Members of 'The Southwark Star' insert collected objects through the gate which were then arranged in and around the old swimming pool.


The Living Creature performance,
The Rosegarden, Southwark Park, London, U.K.

Foreground to Background: Sarah Buist (in black),
Geeske Harting (seated on path), Sonja van Kerkhoff (in white)
and Wim van Egmond (seated behind Sonja).

Our performance, 'The Living Creature' occurred on the third day. The performance lasted for one hour, followed by a one-hour break, and was then repeated for another hour.
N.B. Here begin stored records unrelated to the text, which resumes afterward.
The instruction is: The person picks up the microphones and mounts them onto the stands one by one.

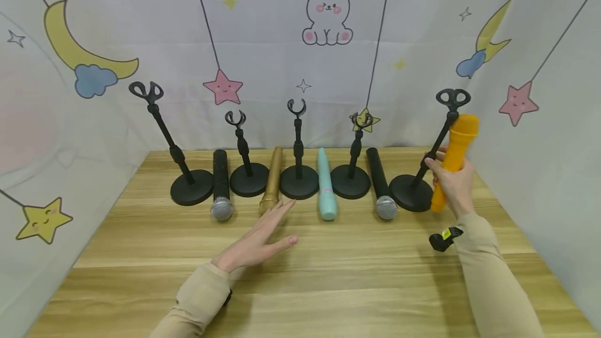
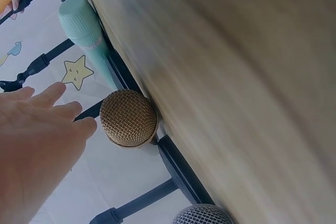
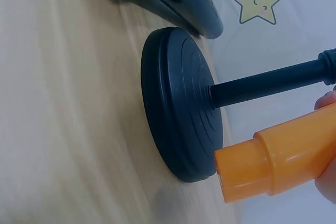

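My right hand [image 1: 456, 180] grips an orange microphone [image 1: 462, 140] by its body, head up and tilted, beside the rightmost black stand [image 1: 412, 192]. The thumb lies at that stand's pole; whether it presses on it, I cannot tell. In the right wrist view the orange handle's lower end [image 3: 244, 171] shows near the round base [image 3: 181, 103]. My left hand [image 1: 257, 240] is held out with straight, spread fingers and holds nothing. It is nearest to a gold microphone [image 1: 274, 179], whose mesh head [image 2: 128, 118] shows beside the fingers in the left wrist view.
More black stands with forked clips, such as the left one [image 1: 191, 186] and the middle one [image 1: 299, 181], line the table's back. Between them lie a black microphone [image 1: 220, 176], a mint one [image 1: 326, 184] and another black one [image 1: 378, 173]. A patterned curtain [image 1: 272, 56] hangs behind.
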A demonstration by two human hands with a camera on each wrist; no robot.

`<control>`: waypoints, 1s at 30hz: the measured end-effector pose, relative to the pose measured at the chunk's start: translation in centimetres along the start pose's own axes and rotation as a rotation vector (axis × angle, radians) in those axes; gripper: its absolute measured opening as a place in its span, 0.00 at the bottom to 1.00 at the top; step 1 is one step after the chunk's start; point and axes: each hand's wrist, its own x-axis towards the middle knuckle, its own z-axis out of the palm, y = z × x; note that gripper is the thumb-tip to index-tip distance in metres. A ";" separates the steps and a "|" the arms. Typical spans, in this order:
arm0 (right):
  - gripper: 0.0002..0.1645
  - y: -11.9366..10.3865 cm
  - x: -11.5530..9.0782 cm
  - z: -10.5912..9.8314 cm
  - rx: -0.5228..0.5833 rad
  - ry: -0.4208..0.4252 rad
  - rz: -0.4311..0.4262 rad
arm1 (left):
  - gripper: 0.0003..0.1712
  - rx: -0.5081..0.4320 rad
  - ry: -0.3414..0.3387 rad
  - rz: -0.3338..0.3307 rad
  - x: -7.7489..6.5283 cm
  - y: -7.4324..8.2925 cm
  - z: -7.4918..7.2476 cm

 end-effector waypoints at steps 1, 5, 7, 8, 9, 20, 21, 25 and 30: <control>0.33 0.0 -0.1 -0.1 -0.023 0.003 0.000 | 0.42 0.000 0.000 0.000 0.0 0.0 0.0; 0.34 0.0 -0.7 -0.6 -0.037 0.013 -0.002 | 0.42 0.008 0.006 0.003 -0.1 0.0 0.0; 0.33 0.0 -1.1 -0.9 -0.045 0.022 -0.007 | 0.42 0.011 0.005 0.007 -0.1 0.1 0.0; 0.33 -0.3 -1.5 -1.0 -0.044 0.022 0.000 | 0.42 0.011 0.004 0.007 -0.1 0.1 0.0; 0.33 -0.1 -1.6 -1.2 -0.053 0.041 -0.008 | 0.42 0.012 0.004 0.011 -0.1 0.1 0.0; 0.27 -7.7 -7.4 1.5 -0.066 0.100 0.039 | 0.42 0.007 0.000 0.015 -0.1 0.4 0.0; 0.27 -8.1 -7.7 1.6 -0.054 0.109 0.052 | 0.42 0.009 0.000 0.013 -0.1 0.4 0.0; 0.26 -9.4 -8.8 1.8 -0.095 0.118 0.081 | 0.42 0.011 0.001 0.004 -0.1 0.3 0.0; 0.23 -9.8 -9.7 1.6 -0.127 0.136 0.081 | 0.43 0.014 0.005 0.027 -0.1 0.4 0.1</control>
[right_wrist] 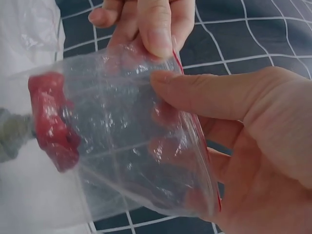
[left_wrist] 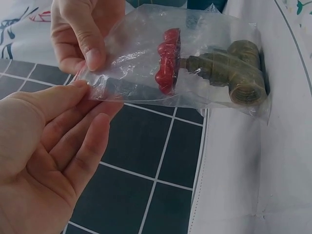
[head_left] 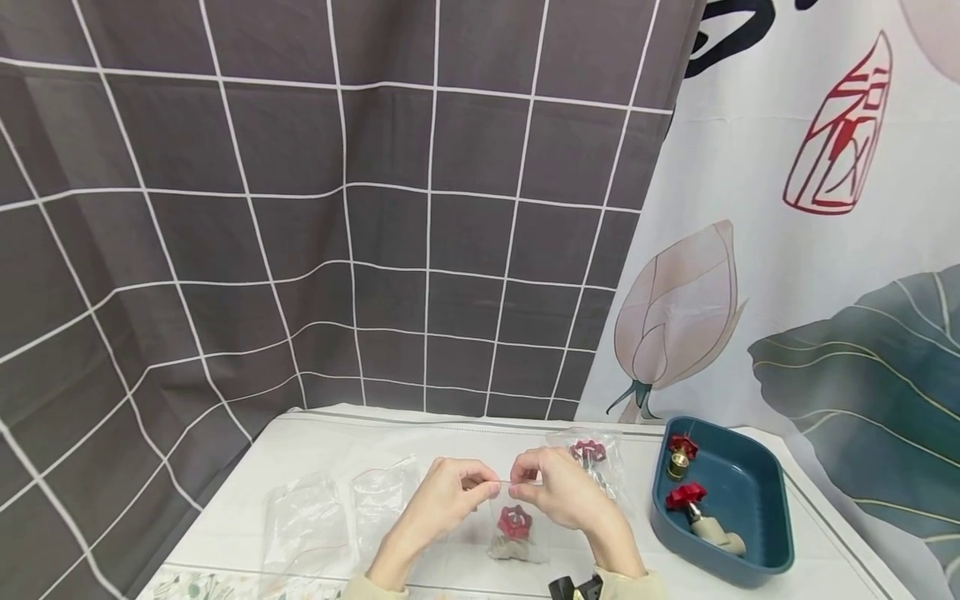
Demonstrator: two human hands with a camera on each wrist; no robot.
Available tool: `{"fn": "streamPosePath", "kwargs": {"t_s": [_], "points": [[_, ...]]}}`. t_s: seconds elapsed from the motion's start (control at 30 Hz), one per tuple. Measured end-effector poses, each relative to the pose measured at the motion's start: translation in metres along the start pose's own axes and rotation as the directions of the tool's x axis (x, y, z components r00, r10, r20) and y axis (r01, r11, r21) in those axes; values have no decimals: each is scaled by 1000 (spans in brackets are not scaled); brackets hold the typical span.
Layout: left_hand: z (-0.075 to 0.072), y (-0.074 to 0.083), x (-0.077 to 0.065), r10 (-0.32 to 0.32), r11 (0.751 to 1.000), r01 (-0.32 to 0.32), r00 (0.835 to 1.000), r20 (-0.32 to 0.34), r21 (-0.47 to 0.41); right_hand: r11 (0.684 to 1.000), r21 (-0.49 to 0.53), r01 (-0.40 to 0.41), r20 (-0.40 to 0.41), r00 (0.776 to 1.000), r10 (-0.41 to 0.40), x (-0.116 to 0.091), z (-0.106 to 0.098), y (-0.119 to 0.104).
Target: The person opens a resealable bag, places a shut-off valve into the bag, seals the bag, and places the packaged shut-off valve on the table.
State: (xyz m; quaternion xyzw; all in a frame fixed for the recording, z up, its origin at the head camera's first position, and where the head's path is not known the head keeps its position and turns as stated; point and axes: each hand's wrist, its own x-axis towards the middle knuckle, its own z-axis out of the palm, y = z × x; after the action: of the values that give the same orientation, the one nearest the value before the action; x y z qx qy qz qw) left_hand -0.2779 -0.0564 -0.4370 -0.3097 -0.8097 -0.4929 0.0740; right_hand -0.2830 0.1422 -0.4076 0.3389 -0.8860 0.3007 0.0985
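Note:
A clear zip bag [right_wrist: 117,117] with a red line along its mouth holds a valve with a red handwheel [head_left: 514,522] and a brass-coloured body [left_wrist: 219,70]. My left hand [head_left: 442,500] pinches the bag's top edge on one side between thumb and finger. Close beside it, my right hand [head_left: 564,492] pinches the same edge; its thumb lies on the plastic in the right wrist view. The valve sits at the bottom of the bag, low over or on the white tabletop; contact is hard to tell.
A blue tray [head_left: 772,500] at the right holds two red-handled valves, one brass [head_left: 678,461] and one pale [head_left: 712,529]. Another bagged valve [head_left: 588,454] lies behind my right hand. Flat clear bags [head_left: 307,517] lie at the left. A grey checked curtain [head_left: 390,233] hangs behind.

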Motion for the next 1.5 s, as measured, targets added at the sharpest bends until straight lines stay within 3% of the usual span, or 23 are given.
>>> {"fn": "streamPosePath", "kwargs": {"t_s": [0.23, 0.5, 0.9, 1.2, 1.5], "points": [[1, 1, 1, -20, 1000, 20, 1000, 1, -24, 999, 31, 6, 6, 1000, -6, 0, 0, -1], [1, 1, 1, -34, 998, 34, 999, -3, -46, 998, 40, -52, 42, 998, 51, -4, -4, 6], [-1, -1, 0, 24, 1000, -24, 1000, 10, -19, 992, 118, 48, 6, 999, -49, -5, 0, 10], [-1, -2, 0, -20, 999, 20, 1000, 17, -38, 985, 153, -77, 83, 994, 65, -10, -6, 18], [-3, -1, -1, -24, 999, 25, 1000, 16, -39, 972, 229, 53, 52, 996, -67, -9, -1, 22]]}}
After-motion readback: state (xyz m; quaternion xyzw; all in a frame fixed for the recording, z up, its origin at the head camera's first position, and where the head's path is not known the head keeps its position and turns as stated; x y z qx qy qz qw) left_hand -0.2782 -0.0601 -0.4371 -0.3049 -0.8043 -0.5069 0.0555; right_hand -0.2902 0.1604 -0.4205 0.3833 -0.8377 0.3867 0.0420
We wanted people to quietly interact and not have a situation where there was an expectation for some sort of entertainment and hence we chose the rose garden, set on the other side of the Gallery from the carnvial, for our location.

Here our aim was to create the feeling of a community or collective of individuals rather than a group engaged in a common act so that when people entered the rose garden, their encounter with 'The Living Creature' was first with one person and then another, in various ways.
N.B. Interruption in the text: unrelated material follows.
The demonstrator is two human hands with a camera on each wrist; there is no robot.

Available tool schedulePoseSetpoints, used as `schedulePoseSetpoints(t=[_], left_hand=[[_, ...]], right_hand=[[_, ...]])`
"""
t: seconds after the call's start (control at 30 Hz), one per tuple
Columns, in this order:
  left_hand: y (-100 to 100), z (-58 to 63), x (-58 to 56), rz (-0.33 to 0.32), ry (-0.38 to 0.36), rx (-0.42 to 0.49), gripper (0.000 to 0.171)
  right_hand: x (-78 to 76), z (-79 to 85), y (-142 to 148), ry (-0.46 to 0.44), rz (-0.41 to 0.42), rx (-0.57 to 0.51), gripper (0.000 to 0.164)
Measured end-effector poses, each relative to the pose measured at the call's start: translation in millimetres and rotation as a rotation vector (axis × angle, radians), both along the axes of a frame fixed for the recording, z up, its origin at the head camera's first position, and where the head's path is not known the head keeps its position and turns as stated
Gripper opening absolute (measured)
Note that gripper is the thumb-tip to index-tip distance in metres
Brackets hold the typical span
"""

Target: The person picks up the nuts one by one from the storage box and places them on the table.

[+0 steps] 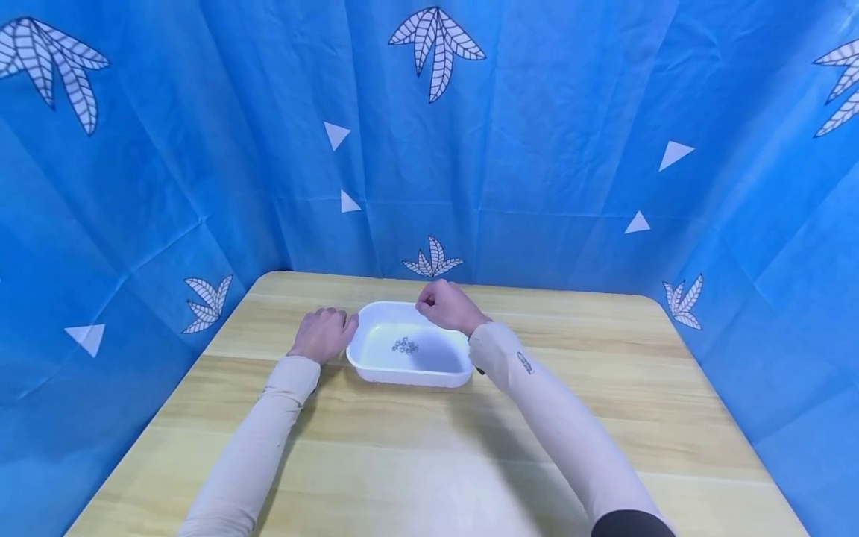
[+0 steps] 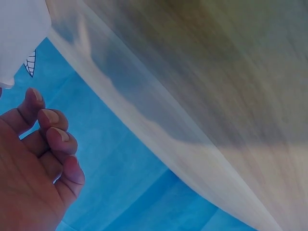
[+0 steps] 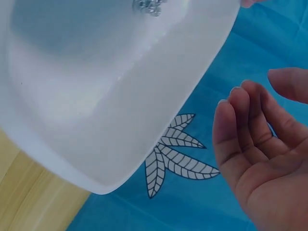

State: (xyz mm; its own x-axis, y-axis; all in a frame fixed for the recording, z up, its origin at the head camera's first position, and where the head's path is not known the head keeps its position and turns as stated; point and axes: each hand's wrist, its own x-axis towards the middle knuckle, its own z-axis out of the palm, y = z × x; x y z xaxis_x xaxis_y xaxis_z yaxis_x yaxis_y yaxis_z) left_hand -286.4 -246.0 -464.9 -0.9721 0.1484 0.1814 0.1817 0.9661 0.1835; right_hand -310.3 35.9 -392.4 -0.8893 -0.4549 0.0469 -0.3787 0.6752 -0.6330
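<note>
A white plastic basin (image 1: 409,378) with rounded corners sits on the wooden table. On its floor lies a cluster of small, clear, bead-like round pieces (image 3: 149,6). My left hand (image 1: 322,334) is beside the basin's left end, its thumb right at the rim. In the left wrist view the fingers (image 2: 61,139) are loosely bent, with nothing between them. Over the basin's far right rim is my right hand (image 1: 451,306). The right wrist view shows its fingers (image 3: 225,120) softly curled and the thumb apart from them, the palm holding nothing.
Wood-grained tabletop (image 1: 403,455) extends in front of the basin and to both sides. A blue curtain (image 1: 537,112) with white leaf and triangle prints hangs behind the table and along its left and right edges.
</note>
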Motion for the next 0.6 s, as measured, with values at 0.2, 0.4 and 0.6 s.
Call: schedulePoseSetpoints(t=[0.2,0.4,0.6], left_hand=[[0,-2.0,2.8,0.003,0.009,0.006,0.055],[1,-2.1,5.3,0.003,0.011,0.007,0.054],[3,-0.8,3.6,-0.002,0.009,0.001,0.055]], right_hand=[[-5.4,-5.6,-8,0.015,0.059,0.053,0.019],[-9.0,-10.6,-16,0.008,0.1,0.082,0.018],[-15.4,-21.2,-18,0.012,0.129,0.13,0.015]])
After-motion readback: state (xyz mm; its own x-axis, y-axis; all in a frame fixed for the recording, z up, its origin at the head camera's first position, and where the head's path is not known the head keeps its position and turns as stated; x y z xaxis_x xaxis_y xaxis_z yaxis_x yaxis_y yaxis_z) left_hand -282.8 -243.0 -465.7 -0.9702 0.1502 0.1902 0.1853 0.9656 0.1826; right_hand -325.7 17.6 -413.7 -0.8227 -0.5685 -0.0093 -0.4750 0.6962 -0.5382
More about the Living Creature performance

It is hard to assess InterAction because I experienced it in snatches and in the shadow of the carnival. I found the more conceptual work more interesting and yet the more theatrical performances had more appeal for most of the public who were at a carnival afterall. It was an ambitious project, to create an arts event with an experimental edge in the midst and in the shadow of a huge carnival and I think on the whole it had something to offer for everyone, from teenagers having fun (often at the art) to the reflective park stroller. The most successful piece for me were a group of about 15 who performed on the open field in the middle of the carnival for about an hour. You noticed them only after a second look, because at first glance they could just being standing around just like any carnival goer. Then it dawned that some stood on that spot for a long time and others moved in unison. The longer I looked the larger the group seemed to become as others who at first seemed to be bystanders also moved. It was a tight choreography of subtle movements. It was nice when the public walked through the space of this performance.